Typically, on a minority investment, a private equity investor will have less control over the composition of the board and (absent specific agreement to the contrary) will not be able to change the management team. However, a sponsor is often able to exert influence over the board through its right to appoint one or more investor directors and any rights to appoint an independent chairperson or nonexecutive director. This should be balanced with the rights of majority shareholders to control the board, and consideration should be given to the circumstances in which that balance should be tipped.

2. Step in rights

Additionally, in certain circumstances (e.g. following a “default event”), a private equity investor will want enhanced rights which enable it to “step in” and protect its investment. These enhanced rights will typically include:

  • Voting rights: increased voting rights by disenfranchising shares held by other investors or giving voting rights to the investor’s non-voting shares (e.g. preference shares);

  • Board control: additional rights to appoint directors and/or remove existing directors;

  • Emergency funding: the ability to provide emergency funding on a non-preemptive basis (typically subject to a catch-up right for the other shareholders);

  • Operation of the drag: the ability to operate the drag-along provisions without regard to any conditions which would otherwise apply (e.g. delay, value floor, etc.); and

  • Appointing third party advisers: the ability to appoint third party advisers to advise on strategic options, which the board must consider and/or implement in good faith.

3. Veto rights

Finally, whether a minority or majority investor, there are certain fundamental operational decisions and matters that a private equity investor should ensure it has veto rights over. This list is often extensive, though typical examples include:

  • borrowings outside of the existing debt finance arrangements;
  • material acquisitions and disposals of assets;
  • amendments to constitutional documents;
  • returns of capital;
  • share issues or reorganisations; and
  • changes in the nature of the business.
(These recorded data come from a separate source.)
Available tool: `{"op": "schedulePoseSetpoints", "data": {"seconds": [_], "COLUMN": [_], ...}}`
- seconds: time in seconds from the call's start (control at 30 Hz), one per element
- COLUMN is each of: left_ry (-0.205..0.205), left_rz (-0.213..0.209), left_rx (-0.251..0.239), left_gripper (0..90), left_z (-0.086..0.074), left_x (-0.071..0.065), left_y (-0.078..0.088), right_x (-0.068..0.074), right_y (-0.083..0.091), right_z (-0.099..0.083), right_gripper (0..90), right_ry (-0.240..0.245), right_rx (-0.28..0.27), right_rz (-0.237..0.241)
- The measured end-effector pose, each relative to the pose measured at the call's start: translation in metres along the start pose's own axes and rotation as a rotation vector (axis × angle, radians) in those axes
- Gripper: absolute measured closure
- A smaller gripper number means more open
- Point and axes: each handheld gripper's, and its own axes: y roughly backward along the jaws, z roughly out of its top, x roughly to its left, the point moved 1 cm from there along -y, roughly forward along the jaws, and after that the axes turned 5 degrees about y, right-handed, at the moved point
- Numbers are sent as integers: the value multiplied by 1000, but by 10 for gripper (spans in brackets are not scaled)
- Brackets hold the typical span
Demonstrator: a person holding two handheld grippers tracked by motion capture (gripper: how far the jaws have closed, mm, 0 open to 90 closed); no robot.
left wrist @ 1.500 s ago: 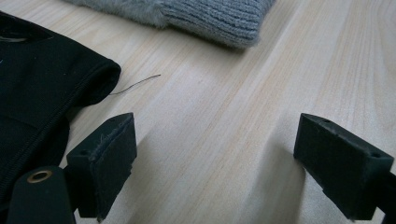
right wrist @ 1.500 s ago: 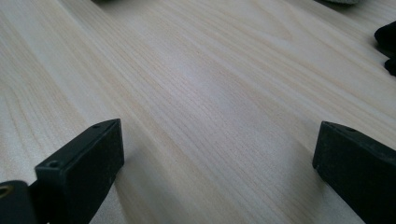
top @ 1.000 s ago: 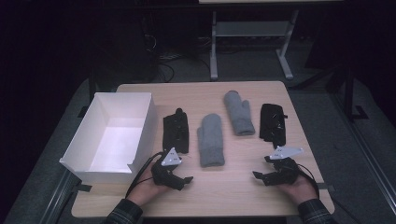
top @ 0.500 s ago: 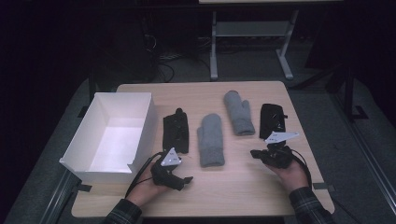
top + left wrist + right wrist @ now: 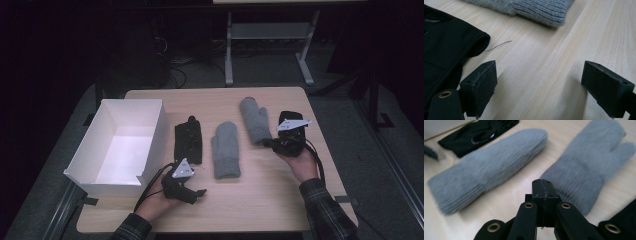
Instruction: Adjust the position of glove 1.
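Near the table's right edge, your right gripper (image 5: 270,142) is hovering with its jaws pressed together on nothing, just beside the cuff of the far mitten (image 5: 256,120). Your left gripper (image 5: 197,192) is resting at the front with jaws spread wide, pointing past the black glove (image 5: 188,141) toward the near mitten (image 5: 225,150).

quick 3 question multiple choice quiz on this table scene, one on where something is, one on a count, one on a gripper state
1. Where is the white box?
A. the table's left side
B. the table's right side
C. between the mittens

2. How many grey mittens lie on the table?
A. one
B. two
C. three

3. How do the right gripper jaws stand?
A. wide apart
B. closed on a mitten
C. closed on nothing

Answers:
1 A, it sits left of the black glove.
2 B, one grey mitten and another.
3 C, the pads meet with nothing between.
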Motion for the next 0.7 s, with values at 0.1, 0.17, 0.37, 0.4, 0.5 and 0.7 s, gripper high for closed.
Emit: {"op": "schedulePoseSetpoints", "data": {"seconds": [0.1, 0.17, 0.37, 0.4, 0.5, 0.7], "left_ry": [0, -1, -1, -1, -1, -1], "left_rz": [-1, -2, -2, -2, -2, -2], "left_rx": [0, 0, 0, 0, 0, 0], "left_gripper": [125, 125, 125, 125, 125, 125], "left_z": [0, 0, 0, 0, 0, 0], "left_x": [0, 0, 0, 0, 0, 0], "left_y": [0, 0, 0, 0, 0, 0], "right_x": [-10, -15, -28, -30, -33, -43], "right_y": [-7, -11, -27, -30, -37, -48], "right_z": [9, 12, 21, 22, 25, 19], "right_gripper": [900, 900, 900, 900, 900, 900], "right_ry": [-6, -19, -23, -24, -30, -35], "right_rx": [-5, -12, 2, 6, 1, 33], "right_rz": [-14, -17, -29, -30, -27, -50]}}
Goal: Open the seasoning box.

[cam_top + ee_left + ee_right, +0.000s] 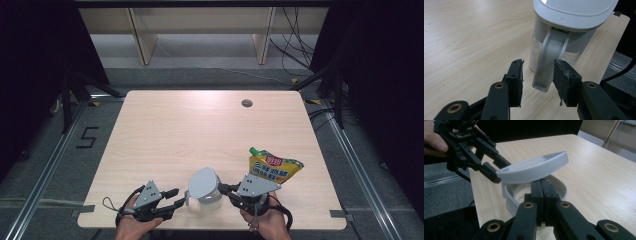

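**Lidded jug between both grippers, near worktop edge**

The grey-lidded jug [206,191] stands on the worktop [165,135] close to its near edge, lid [202,181] tilted up. A yellow pouch [274,167] stands just right of it, behind the right gripper [223,189]; a round grommet hole [246,103] lies well apart at the far side.

Left gripper view: the jug handle [548,65] hangs between the fingers [516,79] of the left gripper [537,82], which are released, with a gap on each side.

Right gripper view: the right fingers [537,195] are clenched together at the jug rim [560,186] under the raised lid; whether they pinch the rim I cannot tell. Whitish contents show inside. The left gripper sits beyond the lid.
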Demonstrator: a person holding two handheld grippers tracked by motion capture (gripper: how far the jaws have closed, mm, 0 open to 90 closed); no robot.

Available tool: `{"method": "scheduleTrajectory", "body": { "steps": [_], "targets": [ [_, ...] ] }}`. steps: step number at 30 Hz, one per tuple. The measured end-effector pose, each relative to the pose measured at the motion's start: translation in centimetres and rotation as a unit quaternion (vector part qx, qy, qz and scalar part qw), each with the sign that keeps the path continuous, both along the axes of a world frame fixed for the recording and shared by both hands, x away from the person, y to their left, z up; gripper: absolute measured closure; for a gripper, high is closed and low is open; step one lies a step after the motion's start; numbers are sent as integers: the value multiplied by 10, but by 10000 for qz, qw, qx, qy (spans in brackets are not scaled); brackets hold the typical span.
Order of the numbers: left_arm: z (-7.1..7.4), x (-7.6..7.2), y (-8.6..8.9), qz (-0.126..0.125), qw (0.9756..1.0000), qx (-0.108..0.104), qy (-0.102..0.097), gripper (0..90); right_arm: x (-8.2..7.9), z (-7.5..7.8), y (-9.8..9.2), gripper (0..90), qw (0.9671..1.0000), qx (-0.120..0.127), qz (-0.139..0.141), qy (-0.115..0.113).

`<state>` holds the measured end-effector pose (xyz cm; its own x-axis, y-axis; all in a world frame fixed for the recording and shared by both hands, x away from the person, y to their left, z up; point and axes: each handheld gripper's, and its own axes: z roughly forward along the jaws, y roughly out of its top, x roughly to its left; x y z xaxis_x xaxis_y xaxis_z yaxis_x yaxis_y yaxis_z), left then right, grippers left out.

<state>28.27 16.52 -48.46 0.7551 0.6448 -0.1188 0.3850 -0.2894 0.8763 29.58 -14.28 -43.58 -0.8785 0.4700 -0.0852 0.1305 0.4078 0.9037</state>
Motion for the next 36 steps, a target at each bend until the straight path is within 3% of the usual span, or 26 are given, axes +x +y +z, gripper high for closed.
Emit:
{"method": "scheduleTrajectory", "body": {
  "steps": [8, 17, 18, 19, 28, 33, 34, 36],
  "targets": [
    [1, -5, -1, -24, 10000, -40, 62, 583, -1, 2, 2, 899, 10000, 20, -34, -51],
    [-4, -10, 8, -70, 9997, 221, 103, 532, -2, 6, 15, 899, 9999, 83, 70, -124],
    [-6, -11, 7, 46, 9997, 72, 207, 532, -2, 6, 15, 899, 9999, 83, 70, -124],
    [-5, -12, 9, 58, 9996, 178, 209, 527, -3, 7, 16, 899, 9999, 61, 62, -124],
    [-9, -15, 26, 255, 9988, 225, 363, 452, -7, 13, 29, 899, 9995, 104, 242, -197],
    [-7, -15, 31, 294, 9987, 202, 363, 423, -8, 17, 39, 899, 9991, 102, 384, -161],
    [-8, -13, 34, 240, 9987, 351, 268, 423, -8, 17, 42, 899, 9990, 125, 385, -204],
    [-8, -14, 32, 307, 9989, 197, 285, 410, -9, 19, 46, 899, 9987, 94, 472, -158]
  ]
}}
On minority investments, a private equity investor may be asked to concede veto rights to other shareholders, such as a founder shareholder no longer actively involved in the operation of the business. Any concessions should be carefully considered, particularly in respect of rights that apply following a default event, as the investor should not fetter its ability to protect its investment.

Key mechanisms to influence an Exit

1. Drag positions

As a minority investor, a sponsor may be unable to negotiate a traditional “drag-along” provision. To bridge the gap and provide the private equity investor with enough flexibility to achieve an exit, the other shareholders may be more willing to accept a drag-along mechanism where:

  • Delay: the drag-along only becomes operable after a specified date following completion;

  • Shareholder acceptance: a set threshold of other shareholders must approve the transaction;

  • Value floor: a minimum return must be achieved by dragged shareholders as a condition precedent to the operation of the drag-along mechanism; and/or

  • ROFO: the other shareholders have a right of first offer (“ROFO”) before the drag-along mechanism can be triggered.


Conversely, majority shareholders may seek the ability to drag the private equity investor into a sale. Careful consideration should be given as to whether such a right can be accepted, and what limitations are required (e.g. value floor, delay, etc.) in order to ensure any sale occurs on terms financially acceptable to the private equity investor.

2. Other mechanisms

If the private equity investor is not able to negotiate drag-along rights, it may be able to negotiate alternative means to influence an exit, including:

  • “exploding” or “stepped” coupons on the investor’s preference shares or loan notes which take effect after a specified date following completion;

  • rights to receive a guaranteed dividend or to require some or all of its loan notes or preferences shares to be redeemed on a specified date following completion; and/or

  • provisions requiring all parties to work together to achieve an exit by a certain date, and rights for the investor to appoint third party advisers to advise on an exit if it has not been achieved by the pre-set date.